Un primo passo mercoledì scorso il governo l’ha fatto, in particolare con quella riforma-manifesto dell’articolo 41 della Costituzione ideata e lanciata proprio da lei, caro ministro: l’economia è libera, salvo ciò che è espressamente vietato dalla legge. Mica male. Hanno voglia di ridere. Se passa, è tutta una filosofia un po’ sovietica di vita che viene cancellata, ventidue anni dopo la caduta del muro di Berlino. Solidarietà sociale e rispetto dell’ambiente resteranno vincoli legali fermi, anche con il federalismo fiscale, altra genialata di Tremonti e Bossi, ma un’antica costumanza di sottomissione al destino e allo Stato potrebbe ricevere un colpo decisivo. Ci vorrà tempo, ma: se non sono io per me, chi sarà per me? E se sono solo per me, che cosa sono? E se non ora, quando? Lo diceva un grande rabbino del primo tempo cristiano, che la sapeva lunga a proposito di santificazione della libertà e della responsabilità.

Purtroppo bisogna aggiungere che, volontarismo a parte, il passettino è timido, la frustata il cavallo la sentirà appena. Una scossa per lo sviluppo «a costo zero», la sua teoria, è una contraddizione in termini, è come una dieta dimagrante composta di molta pasta all’amatriciana e di molta cassoeula (me ne intendo, più che di economia e scienza delle finanze). E qui una responsabilità sua, gentile Tremonti, c’è, eccome se c’è. Se il ministro dell’Economia fa finta di niente, se tace e mugugna, se scompare nel momento di decidere, se non aiuta, e se addirittura ostenta sufficienza sprezzante verso i poveretti alla stanga che remano per la crescita, se dice che deve prendere un treno e in cinque minuti si allontana dalla conferenza stampa, e se poi aggiunge che tanto la politica economica si decide in Europa, e magari ammicca al fatto che ci vorrà un’altra stangata e forse, perché no?, un prelievo sul patrimonio mobiliare, be’, la sensazione della presa in giro è forte.

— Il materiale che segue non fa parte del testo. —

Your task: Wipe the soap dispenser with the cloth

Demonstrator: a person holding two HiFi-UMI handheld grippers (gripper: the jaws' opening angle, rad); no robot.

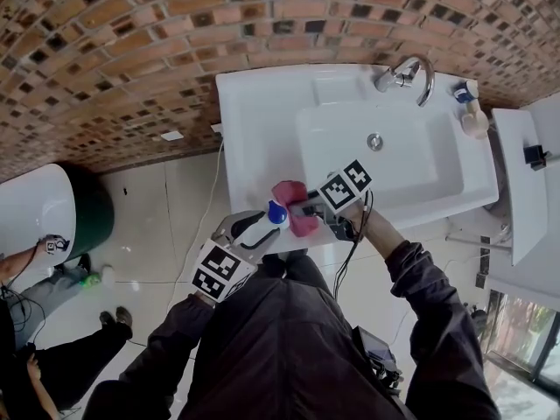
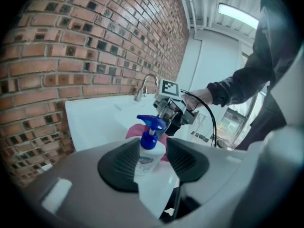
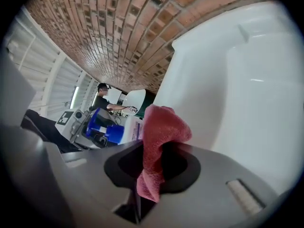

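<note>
My left gripper (image 2: 153,159) is shut on a white soap dispenser (image 2: 151,158) with a blue pump head (image 2: 151,123), held upright between the dark pads. In the head view the dispenser (image 1: 276,213) sits at the front edge of the white sink (image 1: 254,121), held by the left gripper (image 1: 262,226). My right gripper (image 3: 153,163) is shut on a pink cloth (image 3: 159,141) that bunches above the jaws and hangs below them. Seen from the head, the cloth (image 1: 296,206) lies right beside the dispenser, with the right gripper (image 1: 308,210) just behind it.
A chrome tap (image 1: 411,75) stands at the back of the basin (image 1: 385,160). A small bottle (image 1: 473,119) rests at the sink's right corner. A brick wall (image 1: 131,51) runs behind. A person (image 1: 52,322) is on the floor side at left, beside a white tub (image 1: 35,208).
</note>
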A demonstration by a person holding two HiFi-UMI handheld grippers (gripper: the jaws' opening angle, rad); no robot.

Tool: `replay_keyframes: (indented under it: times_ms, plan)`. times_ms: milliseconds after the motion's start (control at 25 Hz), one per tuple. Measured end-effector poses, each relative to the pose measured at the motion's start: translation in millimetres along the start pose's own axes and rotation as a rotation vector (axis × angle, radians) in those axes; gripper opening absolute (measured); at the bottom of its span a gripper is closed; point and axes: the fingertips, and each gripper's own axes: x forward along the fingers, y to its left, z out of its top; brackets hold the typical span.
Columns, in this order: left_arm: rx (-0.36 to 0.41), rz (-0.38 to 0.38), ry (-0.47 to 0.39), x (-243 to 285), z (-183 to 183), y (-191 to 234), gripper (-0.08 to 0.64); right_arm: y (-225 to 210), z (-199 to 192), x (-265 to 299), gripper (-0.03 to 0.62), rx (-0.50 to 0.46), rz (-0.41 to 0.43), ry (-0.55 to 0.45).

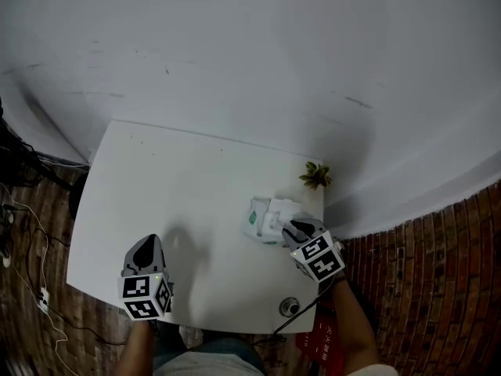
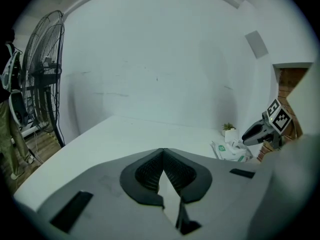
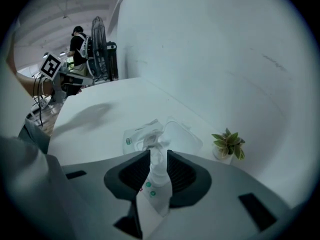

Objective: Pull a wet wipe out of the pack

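A: Wipe [image 3: 156, 184]?
B: Pinched in right gripper [image 3: 158, 153], sticking out of pack [image 3: 141, 134] near plant [image 3: 228, 145]. Soft, light, likely tears; grip near its base.
A: Left gripper [image 2: 162, 151]?
B: Jaws together, empty, well away from plant.

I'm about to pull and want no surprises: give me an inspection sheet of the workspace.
Surface: white table, set against a white wall.
Job's things: wipe pack near the table's right edge, lid flipped open; a wipe stands out of it.
Clutter: small potted plant beyond the pack; round fitting at the front edge.
Grippers: right tongs shut on the wipe; left tongs shut, empty, at the table's front left.
Cables: loose cables on the floor at left; one seems to leave the round fitting.
Surroundings: brick floor, standing fan, a person far off.
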Motion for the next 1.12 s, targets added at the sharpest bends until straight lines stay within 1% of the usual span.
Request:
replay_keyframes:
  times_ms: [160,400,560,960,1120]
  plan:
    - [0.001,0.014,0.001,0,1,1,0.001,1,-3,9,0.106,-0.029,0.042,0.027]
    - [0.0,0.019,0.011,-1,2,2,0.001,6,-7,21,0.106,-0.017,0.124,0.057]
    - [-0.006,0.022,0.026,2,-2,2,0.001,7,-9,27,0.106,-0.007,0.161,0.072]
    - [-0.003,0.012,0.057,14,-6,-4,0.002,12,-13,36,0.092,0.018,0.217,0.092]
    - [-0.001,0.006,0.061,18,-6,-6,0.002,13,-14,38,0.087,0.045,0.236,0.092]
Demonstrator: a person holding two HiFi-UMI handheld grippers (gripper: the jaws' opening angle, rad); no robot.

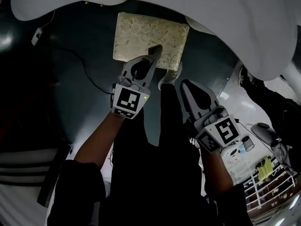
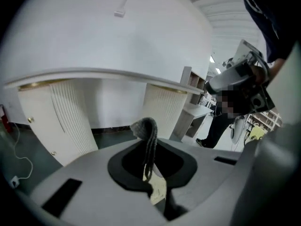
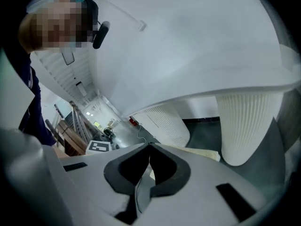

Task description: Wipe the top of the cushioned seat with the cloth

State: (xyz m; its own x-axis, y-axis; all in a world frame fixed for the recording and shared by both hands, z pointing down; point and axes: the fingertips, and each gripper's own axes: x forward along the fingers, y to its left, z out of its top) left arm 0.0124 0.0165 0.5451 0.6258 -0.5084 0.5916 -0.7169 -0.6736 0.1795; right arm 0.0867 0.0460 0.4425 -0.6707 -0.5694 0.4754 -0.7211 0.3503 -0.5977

A me piace chi sa dire di no, come Tremonti. Ho anche un amico in alto loco, lei pure lo conosce, che tento da sedici anni di convincere a praticare in politica la lingua del nega. Ma lei, caro superministro, deve darci una bozza di soluzione, spiegarcela. C’è l’assedio giudiziario a un governo che è anche suo. C’è il disagio potente del Nord e delle partite Iva. C’è il Sud asfissiato da una gassosa impotenza. C’è la Fiat che va per i fatti suoi, e non potrebbe far altro, almeno prova a frustare il ciuccio come si deve, cerca una strada per investire e per la crescita sta con il governo.



Io non credo che lei coltivi l’ambizione meschina di restare in piedi tra le macerie della sua casa politica: le attribuiscono questa cinica intenzione, sussurrando, i suoi detrattori. Io sono tra i suoi ammiratori (carattere a parte). Ma ci deve dire, per correttezza istituzionale e politica, perché lei è tanto sordo quando si parla di sviluppo e di crescita economica. Perché?